School of Writing, Rhetoric and Technical Communication

 

Mission Statement
The School of Writing, Rhetoric and Technical Communication is a community committed to preparing its students — both writers and technical and scientific communicators — for lives of enlightened, global citizenship.

 

Goals
The goals of WRTC are to help students:

 

  • Develop into accomplished writers and editors.
  • Evaluate the effectiveness of communication based upon the principles of rhetoric.
  • Develop proficiency in critical thinking, technological and analytical skills.
  • Create for themselves an area of expertise applicable to work as professional communicators.

 

Career Opportunities
In the WRTC major, students learn the kinds of research, analytical and reasoning skills that will allow them to become successful professionals in a wide range of fields. WRTC graduates can expect career opportunities in writing, editing or production positions with a variety of business, educational or industry employers, including the computer hardware and software industry, law firms, journalism, health care providers, pharmaceutical manufacturers, education, engineering companies, publishing houses, environmental organizations, not-for-profit or political organizations, and technical translation groups of multinational corporations.

 

Professional Activities and Organizations

 

Internships
The WRTC internship is a requirement for all B.A. and B.S. students. It allows students to utilize the preparation that they received from their WRTC course work to design, write, edit and produce professional documents for internship providers in academia, business, industry and government. Information about internships may be obtained through the WRTC website.

 

Lexia
In support of campus-wide writing, the program sponsors Lexia, an electronic publication of student essays written in the first year composition classes. Since 2000, students on the Lexia editorial board have worked to give the engaging, provocative, fundamentally useful essays written by GWRTC students the wider audience they deserve. Lexia is produced by students.

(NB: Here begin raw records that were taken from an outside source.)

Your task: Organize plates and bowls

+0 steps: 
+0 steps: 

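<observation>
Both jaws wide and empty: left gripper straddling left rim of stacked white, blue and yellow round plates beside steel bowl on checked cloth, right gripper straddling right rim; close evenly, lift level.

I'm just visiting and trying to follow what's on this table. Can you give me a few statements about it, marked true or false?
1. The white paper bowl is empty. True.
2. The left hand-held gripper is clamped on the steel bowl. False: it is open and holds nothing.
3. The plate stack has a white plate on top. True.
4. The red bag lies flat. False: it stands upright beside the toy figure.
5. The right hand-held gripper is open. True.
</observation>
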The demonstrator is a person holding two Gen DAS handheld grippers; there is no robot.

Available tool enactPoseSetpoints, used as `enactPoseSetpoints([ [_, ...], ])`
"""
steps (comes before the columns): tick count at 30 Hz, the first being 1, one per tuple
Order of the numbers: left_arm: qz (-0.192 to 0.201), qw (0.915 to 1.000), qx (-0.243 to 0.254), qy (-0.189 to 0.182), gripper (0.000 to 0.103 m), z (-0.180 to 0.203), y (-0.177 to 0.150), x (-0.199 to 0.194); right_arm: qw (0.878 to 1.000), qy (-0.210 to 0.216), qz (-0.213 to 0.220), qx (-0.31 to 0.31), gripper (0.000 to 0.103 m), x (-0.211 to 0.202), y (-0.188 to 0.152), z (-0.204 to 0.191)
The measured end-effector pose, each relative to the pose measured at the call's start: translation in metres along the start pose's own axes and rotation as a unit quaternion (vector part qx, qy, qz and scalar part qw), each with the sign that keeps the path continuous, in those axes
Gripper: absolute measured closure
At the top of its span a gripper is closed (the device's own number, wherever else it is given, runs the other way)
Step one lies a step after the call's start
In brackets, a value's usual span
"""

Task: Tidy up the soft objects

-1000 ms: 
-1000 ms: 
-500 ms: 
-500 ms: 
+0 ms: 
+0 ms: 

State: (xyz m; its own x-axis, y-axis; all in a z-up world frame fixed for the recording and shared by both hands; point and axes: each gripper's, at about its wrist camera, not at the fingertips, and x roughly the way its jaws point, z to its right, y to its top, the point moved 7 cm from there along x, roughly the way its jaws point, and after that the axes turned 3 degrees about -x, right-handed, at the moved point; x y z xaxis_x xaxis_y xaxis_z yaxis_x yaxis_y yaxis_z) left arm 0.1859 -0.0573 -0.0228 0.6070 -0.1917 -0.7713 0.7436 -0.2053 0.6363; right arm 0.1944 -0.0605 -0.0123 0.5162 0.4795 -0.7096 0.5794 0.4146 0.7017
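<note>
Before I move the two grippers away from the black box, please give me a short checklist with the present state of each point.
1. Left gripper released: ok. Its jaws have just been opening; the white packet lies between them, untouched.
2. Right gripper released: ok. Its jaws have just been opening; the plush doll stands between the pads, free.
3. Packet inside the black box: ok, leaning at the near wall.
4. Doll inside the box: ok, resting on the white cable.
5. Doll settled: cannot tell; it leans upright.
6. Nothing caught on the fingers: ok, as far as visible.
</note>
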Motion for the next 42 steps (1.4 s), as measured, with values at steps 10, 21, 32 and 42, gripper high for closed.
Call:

Students enrolled in the Lexia practicum (WRTC 328) develop the criteria used to evaluate essays, read and discuss each submission, and work individually with winning essayists to polish their work for publication at http://www.jmu.edu/lexia/.

 

RSA Student Chapter
The Rhetoric Society of America is the umbrella organization for scholars in every discipline who are interested in rhetoric, the art of effective communication. The RSA student chapter was established in the fall of 2010 in order to provide the undergraduate and graduate student community at JMU with a forum for gathering as rhetoricians. Its goals include advancing discussion and scholarship among the students as well as supporting their professional development. Visit the RSA Student Chapter website at http://sites.jmu.edu/rsa to learn more.

 

STC Student Chapter
The Society for Technical Communication offers a unique opportunity for members to seek recognition for their work and obtain professional contacts. STC is comprised of over 23,000 individual members throughout the world, making it the largest organization of its kind. The James Madison University STC Student Chapter was established in the fall of 1999, offering students a venue for exploring networking and applied skills. For more information about the STC Student Chapter visit http://orgs.jmu.edu/stc/.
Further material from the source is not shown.